B: “Well the joke itself is really long, but there’s not that many details, so every time you tell it, it changes drastically, and you only have to remember just a few tiny, tiny details. So, it’s very easy to remember. And the same way the guy who told it to me did, you can build up hype for this joke, and the longer you build up hype the better the joke gets, because the more hype there is the more angry they’re gonna be when they hear the end of the story ‘cause there’s no payoff at all. It’s just a god-awful, terrible joke, but that’s the funny thing about it. So, I just have been telling it whenever I remember it and I guess that’s why I remember it so well.”

Analysis:

There exists a whole genre of jokes, called anti-jokes, where the punchline is that there is nothing funny about the joke. Comedy is all about subverting expectations for a laugh, and the most basic expectation of any joke is that it will literally be a joke. By taking away the joke aspect, the teller completely shocks the audience, who for this specific joke will be a little angry at first, and eventually, they will realize that the joke is funny, although probably not laugh out loud funny. Anti-jokes had a large boom in popularity in the late 2000s, which is when much of this story takes place. The more true source of this example may come from someone who read a similar joke and decided to add their own flair to make the joke even better.

Context:

The interviewed party is a 22-year-old male who currently lives in Providence, Rhode Island attending Brown University. Although he currently lives in the North East, he spent a majority of his life living in the Southern United States. This includes his birthplace in South Carolina and continues on to North-East Georgia.

 

 

Purple Passion

Due to the length of this story, a transcript is not provided. Instead, the audio clip of the Purple Passion story is attached to the Folklore database article. (Link)

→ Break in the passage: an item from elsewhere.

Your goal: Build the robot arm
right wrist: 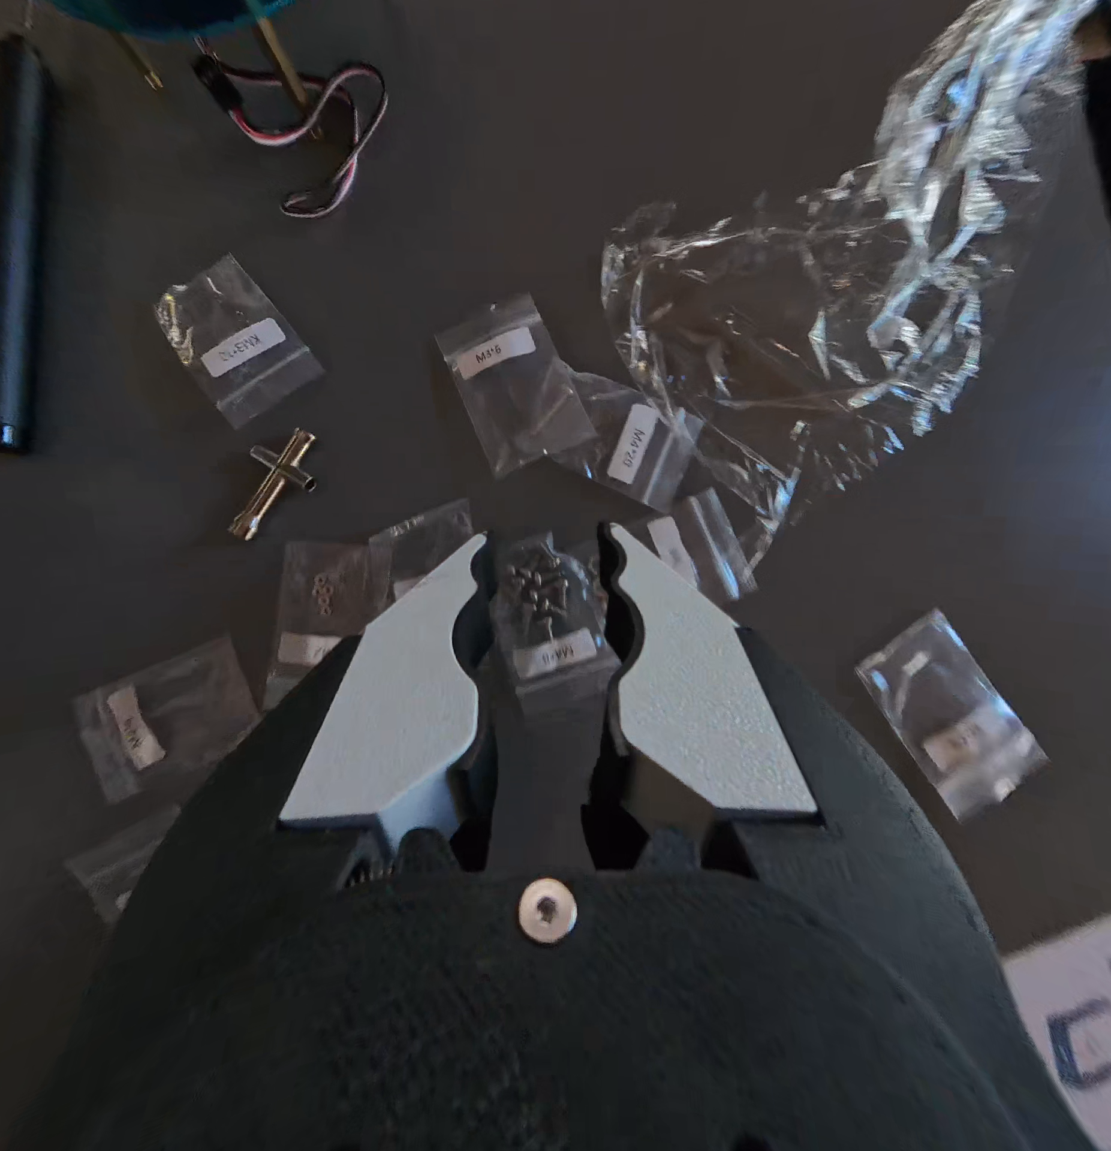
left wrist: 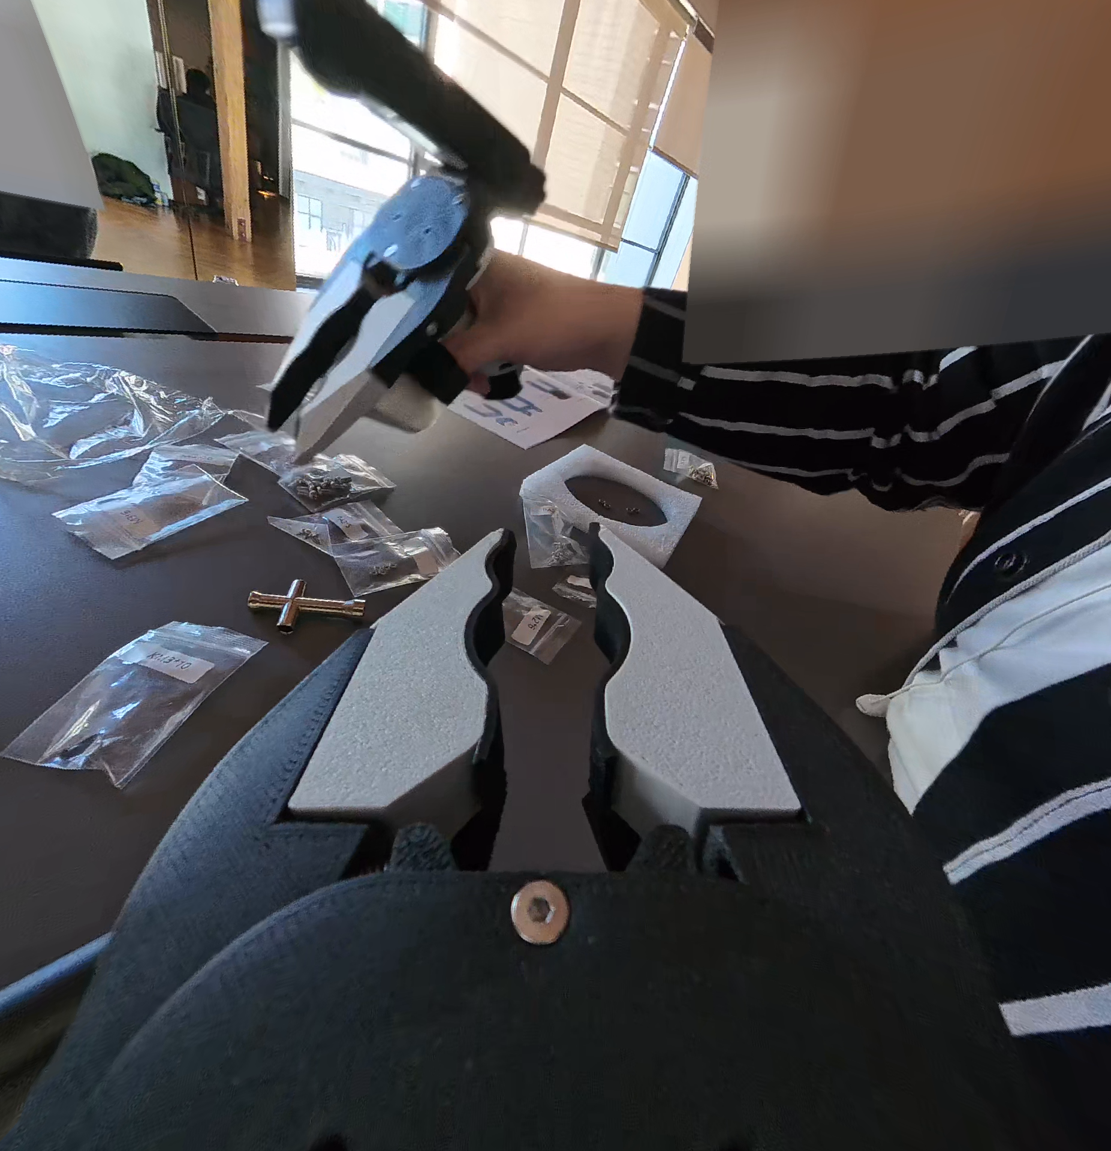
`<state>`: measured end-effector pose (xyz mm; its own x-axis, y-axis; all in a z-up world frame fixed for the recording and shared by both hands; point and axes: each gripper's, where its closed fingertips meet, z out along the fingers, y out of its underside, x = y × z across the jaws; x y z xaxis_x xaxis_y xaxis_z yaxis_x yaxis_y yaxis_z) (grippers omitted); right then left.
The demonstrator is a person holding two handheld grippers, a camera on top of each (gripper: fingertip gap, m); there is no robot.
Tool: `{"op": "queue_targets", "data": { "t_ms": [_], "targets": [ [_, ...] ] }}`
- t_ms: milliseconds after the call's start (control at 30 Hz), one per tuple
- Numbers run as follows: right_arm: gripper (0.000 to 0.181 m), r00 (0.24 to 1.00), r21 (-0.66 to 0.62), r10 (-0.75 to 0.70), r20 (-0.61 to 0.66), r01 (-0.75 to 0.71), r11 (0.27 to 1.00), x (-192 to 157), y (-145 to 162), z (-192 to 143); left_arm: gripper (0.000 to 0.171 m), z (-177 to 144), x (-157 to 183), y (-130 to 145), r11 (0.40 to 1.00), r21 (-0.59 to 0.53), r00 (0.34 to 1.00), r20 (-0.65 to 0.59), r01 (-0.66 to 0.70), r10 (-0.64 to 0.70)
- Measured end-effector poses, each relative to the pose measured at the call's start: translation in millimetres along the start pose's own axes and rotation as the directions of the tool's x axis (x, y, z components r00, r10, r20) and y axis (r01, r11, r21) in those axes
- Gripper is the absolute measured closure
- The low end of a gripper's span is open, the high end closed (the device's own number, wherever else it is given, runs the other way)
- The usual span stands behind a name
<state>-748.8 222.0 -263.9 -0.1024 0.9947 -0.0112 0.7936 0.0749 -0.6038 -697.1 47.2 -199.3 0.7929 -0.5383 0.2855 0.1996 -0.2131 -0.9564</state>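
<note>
My right gripper (right wrist: 545,540) is open and points down at the dark table (right wrist: 540,156). A small clear bag of dark screws (right wrist: 546,598) lies between its fingers; I cannot tell if they touch it. The left wrist view shows this gripper (left wrist: 291,439) with its tips just over that bag (left wrist: 328,483). My left gripper (left wrist: 551,540) is open and empty, held low over the table (left wrist: 104,592) above a small labelled bag (left wrist: 537,623). Several more small clear bags lie around, such as one at the near left (left wrist: 135,691) and one ahead of the right gripper (right wrist: 515,386).
A metal cross wrench (left wrist: 303,601) (right wrist: 275,483) lies left of both grippers. Crumpled clear plastic (left wrist: 73,405) (right wrist: 820,299) lies beyond. A white foam piece (left wrist: 581,464) and a paper sheet (left wrist: 528,417) lie ahead. A black cylinder (right wrist: 11,249) and wires (right wrist: 328,124) lie far left. A person's striped sleeve (left wrist: 852,405) is on the right. The metal cross wrench (right wrist: 275,483) sits 9 centimeters or so from the ends of my right fingers. My left wrist view (left wrist: 305,606) looks at it from another angle.
</note>
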Motion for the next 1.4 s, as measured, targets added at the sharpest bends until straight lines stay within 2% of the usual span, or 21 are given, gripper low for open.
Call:
{"op": "queue_targets", "data": {
  "t_ms": [133,200,300,400,467,533,667,867,1000,1067,1200,1300,1367,1400],
  "targets": [
    [0.149,0.990,0.059,0.076,-0.116,-0.069,0.996,4.3,22.8,-59.7,0.149,-2.1,-3.2,-3.6,0.999,0.024,0.999,0.030,-0.026,0.025],
    [0.149,0.987,0.109,0.116,-0.113,-0.103,0.989,-15.6,40.8,-85.3,0.149,-3.0,-6.9,-4.5,0.999,0.027,0.998,0.057,-0.037,0.035],
    [0.149,0.989,0.210,0.135,-0.056,-0.121,0.970,-63.5,66.0,-107.5,0.149,-5.1,-15.1,-6.3,0.998,0.031,0.991,0.119,-0.062,0.058],
    [0.147,0.995,0.302,0.100,0.006,-0.097,0.948,-107.3,86.8,-109.7,0.149,-7.7,-26.6,-6.7,0.995,0.015,0.973,0.211,-0.102,0.096],
    [0.143,0.998,0.340,0.067,0.014,-0.067,0.938,-121.0,92.8,-103.1,0.150,-12.3,-33.3,-7.7,0.993,0.013,0.954,0.279,-0.120,0.112],
    [0.130,0.998,0.364,0.046,0.039,-0.057,0.930,-129.0,89.6,-94.3,0.150,-22.3,-37.1,-10.2,0.992,0.040,0.930,0.355,-0.120,0.098],
    [0.131,0.996,0.447,-0.008,0.094,-0.035,0.894,-143.5,69.3,-93.5,0.143,-44.4,-23.6,-3.6,0.995,0.075,0.899,0.438,-0.065,0.026],
    [0.138,0.995,0.432,-0.078,-0.069,0.100,0.896,-142.4,69.0,-103.6,0.136,-96.0,7.2,9.9,0.997,0.003,0.815,0.577,-0.081,0.064],
    [0.139,0.995,0.509,-0.030,-0.095,0.074,0.858,-148.9,43.3,-122.4,0.125,-146.5,19.3,-3.0,0.990,0.004,0.776,0.622,-0.140,0.107],
    [0.140,0.987,0.557,-0.005,-0.159,0.094,0.825,-148.2,22.2,-134.8,0.117,-178.0,23.4,-16.7,0.982,0.038,0.762,0.636,-0.187,0.121],
    [0.140,0.946,0.653,0.079,-0.314,0.155,0.741,-152.9,-32.4,-159.1,0.114,-254.7,28.9,-35.9,0.960,0.094,0.754,0.641,-0.263,0.144],
    [0.142,0.914,0.787,0.192,-0.358,0.184,0.589,-181.7,-80.7,-177.9,0.112,-318.2,23.7,-35.0,0.964,0.063,0.779,0.604,-0.258,0.168],
    [0.159,0.903,0.868,0.278,-0.329,0.173,0.464,-205.9,-111.9,-179.1,0.112,-361.5,14.5,-28.4,0.983,0.009,0.806,0.574,-0.184,0.145],
    [0.160,0.907,0.887,0.286,-0.308,0.165,0.432,-218.9,-127.6,-171.2,0.112,-384.1,9.3,-26.6,0.988,-0.020,0.808,0.572,-0.155,0.138]
  ]
}}
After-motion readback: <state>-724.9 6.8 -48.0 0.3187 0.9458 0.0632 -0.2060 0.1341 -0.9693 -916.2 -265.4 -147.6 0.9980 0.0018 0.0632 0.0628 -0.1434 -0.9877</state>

Context: This informant is a nineteen year old college student, attending school in the US, but originally from Singapore. This anti-joke was told to me by the informant in a college dorm room. The informant made sure to take long pauses and deliberately spoke in an awkward manner to further extend the length of the anti joke. This, in turn, made the lack of a punchline all the more frustrating.

Background: My informant heard this story from  one of his friends while sitting at a bar. He appreciates this story because of how elaborate it is. The story weaves an intricate web of events, all centered around the use of a single term – “Purple Passion”. His story, by its end, is nearly ten minutes, and yet, it has no punchline. Instead it ends abruptly and unsatisfyingly, and the reader reacts accordingly, with anger, surprise, and frustration.

Analysis: Purple Passion is an expertly built anti joke, that, when properly delivered, demonstrates the efficacy of such constructs. In wasting the time of its subject so expertly, the story actually has a greater chance of spreading itself. Since ones time is wasted, telling the story to another person might appear to “settle the score”, and thus leads to its continued retelling. I personally enjoyed the story to the end, as it’s structured in a very deliberate manner – it is constantly building up to an ending, before suddenly turning the boy, and, by extension, the listener, towards another false objective.

Why Did the Chicken Cross the Road?

There is a very common joke: “Why did the chicken cross the road?”

Usually, it’s followed by the answer: “To get to the other side.”

From that joke, there has been many other jokes that stemmed from the joke, such as: “Why did the chicken cross the playground?” “To get to the other slide.”

These types of literal jokes are called anti-jokes, in which the punchline is not a clever play on words, but a literal, mundane answer.

For reference of the first time this joke was published, please see: The Knickerbocker, or The New York Monthly, March 1847, p. 283.